TO DO: Take the records below and copy them exactly.

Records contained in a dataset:
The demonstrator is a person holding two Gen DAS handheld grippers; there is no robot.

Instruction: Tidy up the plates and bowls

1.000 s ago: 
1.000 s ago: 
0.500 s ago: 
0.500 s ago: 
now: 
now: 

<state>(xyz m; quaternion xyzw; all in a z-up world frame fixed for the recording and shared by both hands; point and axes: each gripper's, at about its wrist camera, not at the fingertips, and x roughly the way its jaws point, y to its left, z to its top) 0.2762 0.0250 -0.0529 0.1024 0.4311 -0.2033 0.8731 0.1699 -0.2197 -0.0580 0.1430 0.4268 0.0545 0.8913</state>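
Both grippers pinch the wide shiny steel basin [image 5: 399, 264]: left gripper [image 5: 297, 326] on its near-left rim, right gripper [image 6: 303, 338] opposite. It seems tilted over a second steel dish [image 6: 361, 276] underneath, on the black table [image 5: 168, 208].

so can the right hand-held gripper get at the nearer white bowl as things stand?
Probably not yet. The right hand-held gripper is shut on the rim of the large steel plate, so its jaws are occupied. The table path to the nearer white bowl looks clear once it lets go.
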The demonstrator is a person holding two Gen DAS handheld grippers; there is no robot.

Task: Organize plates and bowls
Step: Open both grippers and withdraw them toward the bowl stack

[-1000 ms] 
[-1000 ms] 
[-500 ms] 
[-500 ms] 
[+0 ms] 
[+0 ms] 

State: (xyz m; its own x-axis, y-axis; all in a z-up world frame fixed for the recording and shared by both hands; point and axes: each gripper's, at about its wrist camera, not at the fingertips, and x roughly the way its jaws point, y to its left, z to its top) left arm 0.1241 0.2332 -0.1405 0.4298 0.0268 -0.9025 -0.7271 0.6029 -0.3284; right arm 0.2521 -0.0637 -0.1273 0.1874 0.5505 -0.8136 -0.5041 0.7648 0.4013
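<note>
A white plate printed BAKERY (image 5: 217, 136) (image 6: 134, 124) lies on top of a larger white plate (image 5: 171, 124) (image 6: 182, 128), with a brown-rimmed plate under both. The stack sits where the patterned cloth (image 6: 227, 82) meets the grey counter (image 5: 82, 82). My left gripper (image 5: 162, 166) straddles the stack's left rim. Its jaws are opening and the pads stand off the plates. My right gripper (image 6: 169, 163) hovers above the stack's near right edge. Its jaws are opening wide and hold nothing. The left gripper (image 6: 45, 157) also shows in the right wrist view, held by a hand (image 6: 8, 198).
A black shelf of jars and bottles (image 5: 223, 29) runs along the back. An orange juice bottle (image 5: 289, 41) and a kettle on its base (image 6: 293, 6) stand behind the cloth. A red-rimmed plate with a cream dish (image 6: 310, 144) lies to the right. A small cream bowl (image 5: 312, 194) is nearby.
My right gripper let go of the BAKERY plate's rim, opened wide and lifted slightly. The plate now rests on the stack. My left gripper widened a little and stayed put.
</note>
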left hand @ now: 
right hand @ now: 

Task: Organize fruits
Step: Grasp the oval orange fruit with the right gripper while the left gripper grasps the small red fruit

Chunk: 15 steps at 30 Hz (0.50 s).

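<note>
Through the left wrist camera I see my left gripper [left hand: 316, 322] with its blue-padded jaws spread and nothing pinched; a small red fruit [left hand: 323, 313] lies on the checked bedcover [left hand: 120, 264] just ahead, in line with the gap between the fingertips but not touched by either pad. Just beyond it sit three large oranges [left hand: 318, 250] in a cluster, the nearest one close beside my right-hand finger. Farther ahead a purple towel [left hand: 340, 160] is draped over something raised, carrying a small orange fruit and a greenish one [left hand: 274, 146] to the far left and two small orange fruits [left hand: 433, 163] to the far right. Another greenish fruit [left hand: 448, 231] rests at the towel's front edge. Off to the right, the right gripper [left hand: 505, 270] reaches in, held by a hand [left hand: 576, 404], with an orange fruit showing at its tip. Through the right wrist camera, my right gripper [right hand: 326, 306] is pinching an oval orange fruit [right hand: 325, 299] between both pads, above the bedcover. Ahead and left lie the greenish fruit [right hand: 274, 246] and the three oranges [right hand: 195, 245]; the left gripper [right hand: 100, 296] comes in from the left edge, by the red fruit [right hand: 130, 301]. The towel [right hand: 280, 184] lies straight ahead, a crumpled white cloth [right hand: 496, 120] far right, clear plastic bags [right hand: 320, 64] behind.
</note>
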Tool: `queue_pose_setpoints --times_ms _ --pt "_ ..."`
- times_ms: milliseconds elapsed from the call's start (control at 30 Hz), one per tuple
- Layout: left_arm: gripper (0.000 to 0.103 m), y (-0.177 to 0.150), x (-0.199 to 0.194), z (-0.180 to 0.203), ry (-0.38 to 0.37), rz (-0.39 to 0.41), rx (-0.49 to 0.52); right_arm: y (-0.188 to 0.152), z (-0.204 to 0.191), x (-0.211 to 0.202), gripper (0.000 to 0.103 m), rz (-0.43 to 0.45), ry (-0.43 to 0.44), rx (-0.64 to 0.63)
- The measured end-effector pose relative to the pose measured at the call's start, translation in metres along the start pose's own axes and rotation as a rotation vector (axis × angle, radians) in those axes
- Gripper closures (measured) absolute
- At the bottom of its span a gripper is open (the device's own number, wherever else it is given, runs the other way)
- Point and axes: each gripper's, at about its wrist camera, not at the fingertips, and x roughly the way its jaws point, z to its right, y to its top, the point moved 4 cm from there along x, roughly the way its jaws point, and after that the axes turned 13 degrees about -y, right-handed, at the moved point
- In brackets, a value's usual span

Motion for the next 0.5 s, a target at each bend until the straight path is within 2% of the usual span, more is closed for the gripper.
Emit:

EXPECTED OUTPUT:
The demonstrator is a person holding two Gen DAS handheld grippers; there is no robot.

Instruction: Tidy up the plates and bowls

1.000 s ago: 
1.000 s ago: 
0.500 s ago: 
0.500 s ago: 
now: 
now: 

<state>(xyz m; quaternion xyzw; all in a z-up world frame fixed for the recording and shared by both hands; point and axes: each gripper's, at about its wrist camera, not at the fingertips, and x roughly the way its jaws point, y to its left, z to its top) 0.2762 0.0250 -0.0529 0.1024 0.4311 -0.2033 0.8731 0.1699 -0.2197 -0.0580 0.1430 0.4268 0.0545 0.8913</state>
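Both grippers pinch the wide shiny steel basin [image 5: 399, 264]: left gripper [image 5: 297, 326] on its near-left rim, right gripper [image 6: 303, 338] opposite. It seems tilted over a second steel dish [image 6: 361, 276] underneath, on the black table [image 5: 168, 208].

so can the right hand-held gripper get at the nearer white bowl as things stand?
Probably not yet. The right hand-held gripper is shut on the rim of the large steel plate, so its jaws are occupied. The table path to the nearer white bowl looks clear once it lets go.
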The demonstrator is a person holding two Gen DAS handheld grippers; there is no robot.

Task: Organize plates and bowls
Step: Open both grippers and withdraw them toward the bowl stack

[-1000 ms] 
[-1000 ms] 
[-500 ms] 
[-500 ms] 
[+0 ms] 
[+0 ms] 

State: (xyz m; its own x-axis, y-axis; all in a z-up world frame fixed for the recording and shared by both hands; point and axes: each gripper's, at about its wrist camera, not at the fingertips, and x roughly the way its jaws point, y to its left, z to its top) left arm 0.1241 0.2332 -0.1405 0.4298 0.0268 -0.9025 -0.7271 0.6029 -0.3284; right arm 0.2521 -0.0637 -0.1273 0.1874 0.5505 -0.8136 -0.5041 0.7648 0.4013
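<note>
A white plate printed BAKERY (image 5: 217, 136) (image 6: 134, 124) lies on top of a larger white plate (image 5: 171, 124) (image 6: 182, 128), with a brown-rimmed plate under both. The stack sits where the patterned cloth (image 6: 227, 82) meets the grey counter (image 5: 82, 82). My left gripper (image 5: 162, 166) straddles the stack's left rim. Its jaws are opening and the pads stand off the plates. My right gripper (image 6: 169, 163) hovers above the stack's near right edge. Its jaws are opening wide and hold nothing. The left gripper (image 6: 45, 157) also shows in the right wrist view, held by a hand (image 6: 8, 198).
A black shelf of jars and bottles (image 5: 223, 29) runs along the back. An orange juice bottle (image 5: 289, 41) and a kettle on its base (image 6: 293, 6) stand behind the cloth. A red-rimmed plate with a cream dish (image 6: 310, 144) lies to the right. A small cream bowl (image 5: 312, 194) is nearby.
My right gripper let go of the BAKERY plate's rim, opened wide and lifted slightly. The plate now rests on the stack. My left gripper widened a little and stayed put.
</note>
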left hand @ now: 
right hand @ now: 

Task: Organize fruits
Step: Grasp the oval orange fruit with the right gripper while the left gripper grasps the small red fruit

Chunk: 15 steps at 30 Hz (0.50 s).

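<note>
Through the left wrist camera I see my left gripper [left hand: 316, 322] with its blue-padded jaws spread and nothing pinched; a small red fruit [left hand: 323, 313] lies on the checked bedcover [left hand: 120, 264] just ahead, in line with the gap between the fingertips but not touched by either pad. Just beyond it sit three large oranges [left hand: 318, 250] in a cluster, the nearest one close beside my right-hand finger. Farther ahead a purple towel [left hand: 340, 160] is draped over something raised, carrying a small orange fruit and a greenish one [left hand: 274, 146] to the far left and two small orange fruits [left hand: 433, 163] to the far right. Another greenish fruit [left hand: 448, 231] rests at the towel's front edge. Off to the right, the right gripper [left hand: 505, 270] reaches in, held by a hand [left hand: 576, 404], with an orange fruit showing at its tip. Through the right wrist camera, my right gripper [right hand: 326, 306] is pinching an oval orange fruit [right hand: 325, 299] between both pads, above the bedcover. Ahead and left lie the greenish fruit [right hand: 274, 246] and the three oranges [right hand: 195, 245]; the left gripper [right hand: 100, 296] comes in from the left edge, by the red fruit [right hand: 130, 301]. The towel [right hand: 280, 184] lies straight ahead, a crumpled white cloth [right hand: 496, 120] far right, clear plastic bags [right hand: 320, 64] behind.
</note>
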Tool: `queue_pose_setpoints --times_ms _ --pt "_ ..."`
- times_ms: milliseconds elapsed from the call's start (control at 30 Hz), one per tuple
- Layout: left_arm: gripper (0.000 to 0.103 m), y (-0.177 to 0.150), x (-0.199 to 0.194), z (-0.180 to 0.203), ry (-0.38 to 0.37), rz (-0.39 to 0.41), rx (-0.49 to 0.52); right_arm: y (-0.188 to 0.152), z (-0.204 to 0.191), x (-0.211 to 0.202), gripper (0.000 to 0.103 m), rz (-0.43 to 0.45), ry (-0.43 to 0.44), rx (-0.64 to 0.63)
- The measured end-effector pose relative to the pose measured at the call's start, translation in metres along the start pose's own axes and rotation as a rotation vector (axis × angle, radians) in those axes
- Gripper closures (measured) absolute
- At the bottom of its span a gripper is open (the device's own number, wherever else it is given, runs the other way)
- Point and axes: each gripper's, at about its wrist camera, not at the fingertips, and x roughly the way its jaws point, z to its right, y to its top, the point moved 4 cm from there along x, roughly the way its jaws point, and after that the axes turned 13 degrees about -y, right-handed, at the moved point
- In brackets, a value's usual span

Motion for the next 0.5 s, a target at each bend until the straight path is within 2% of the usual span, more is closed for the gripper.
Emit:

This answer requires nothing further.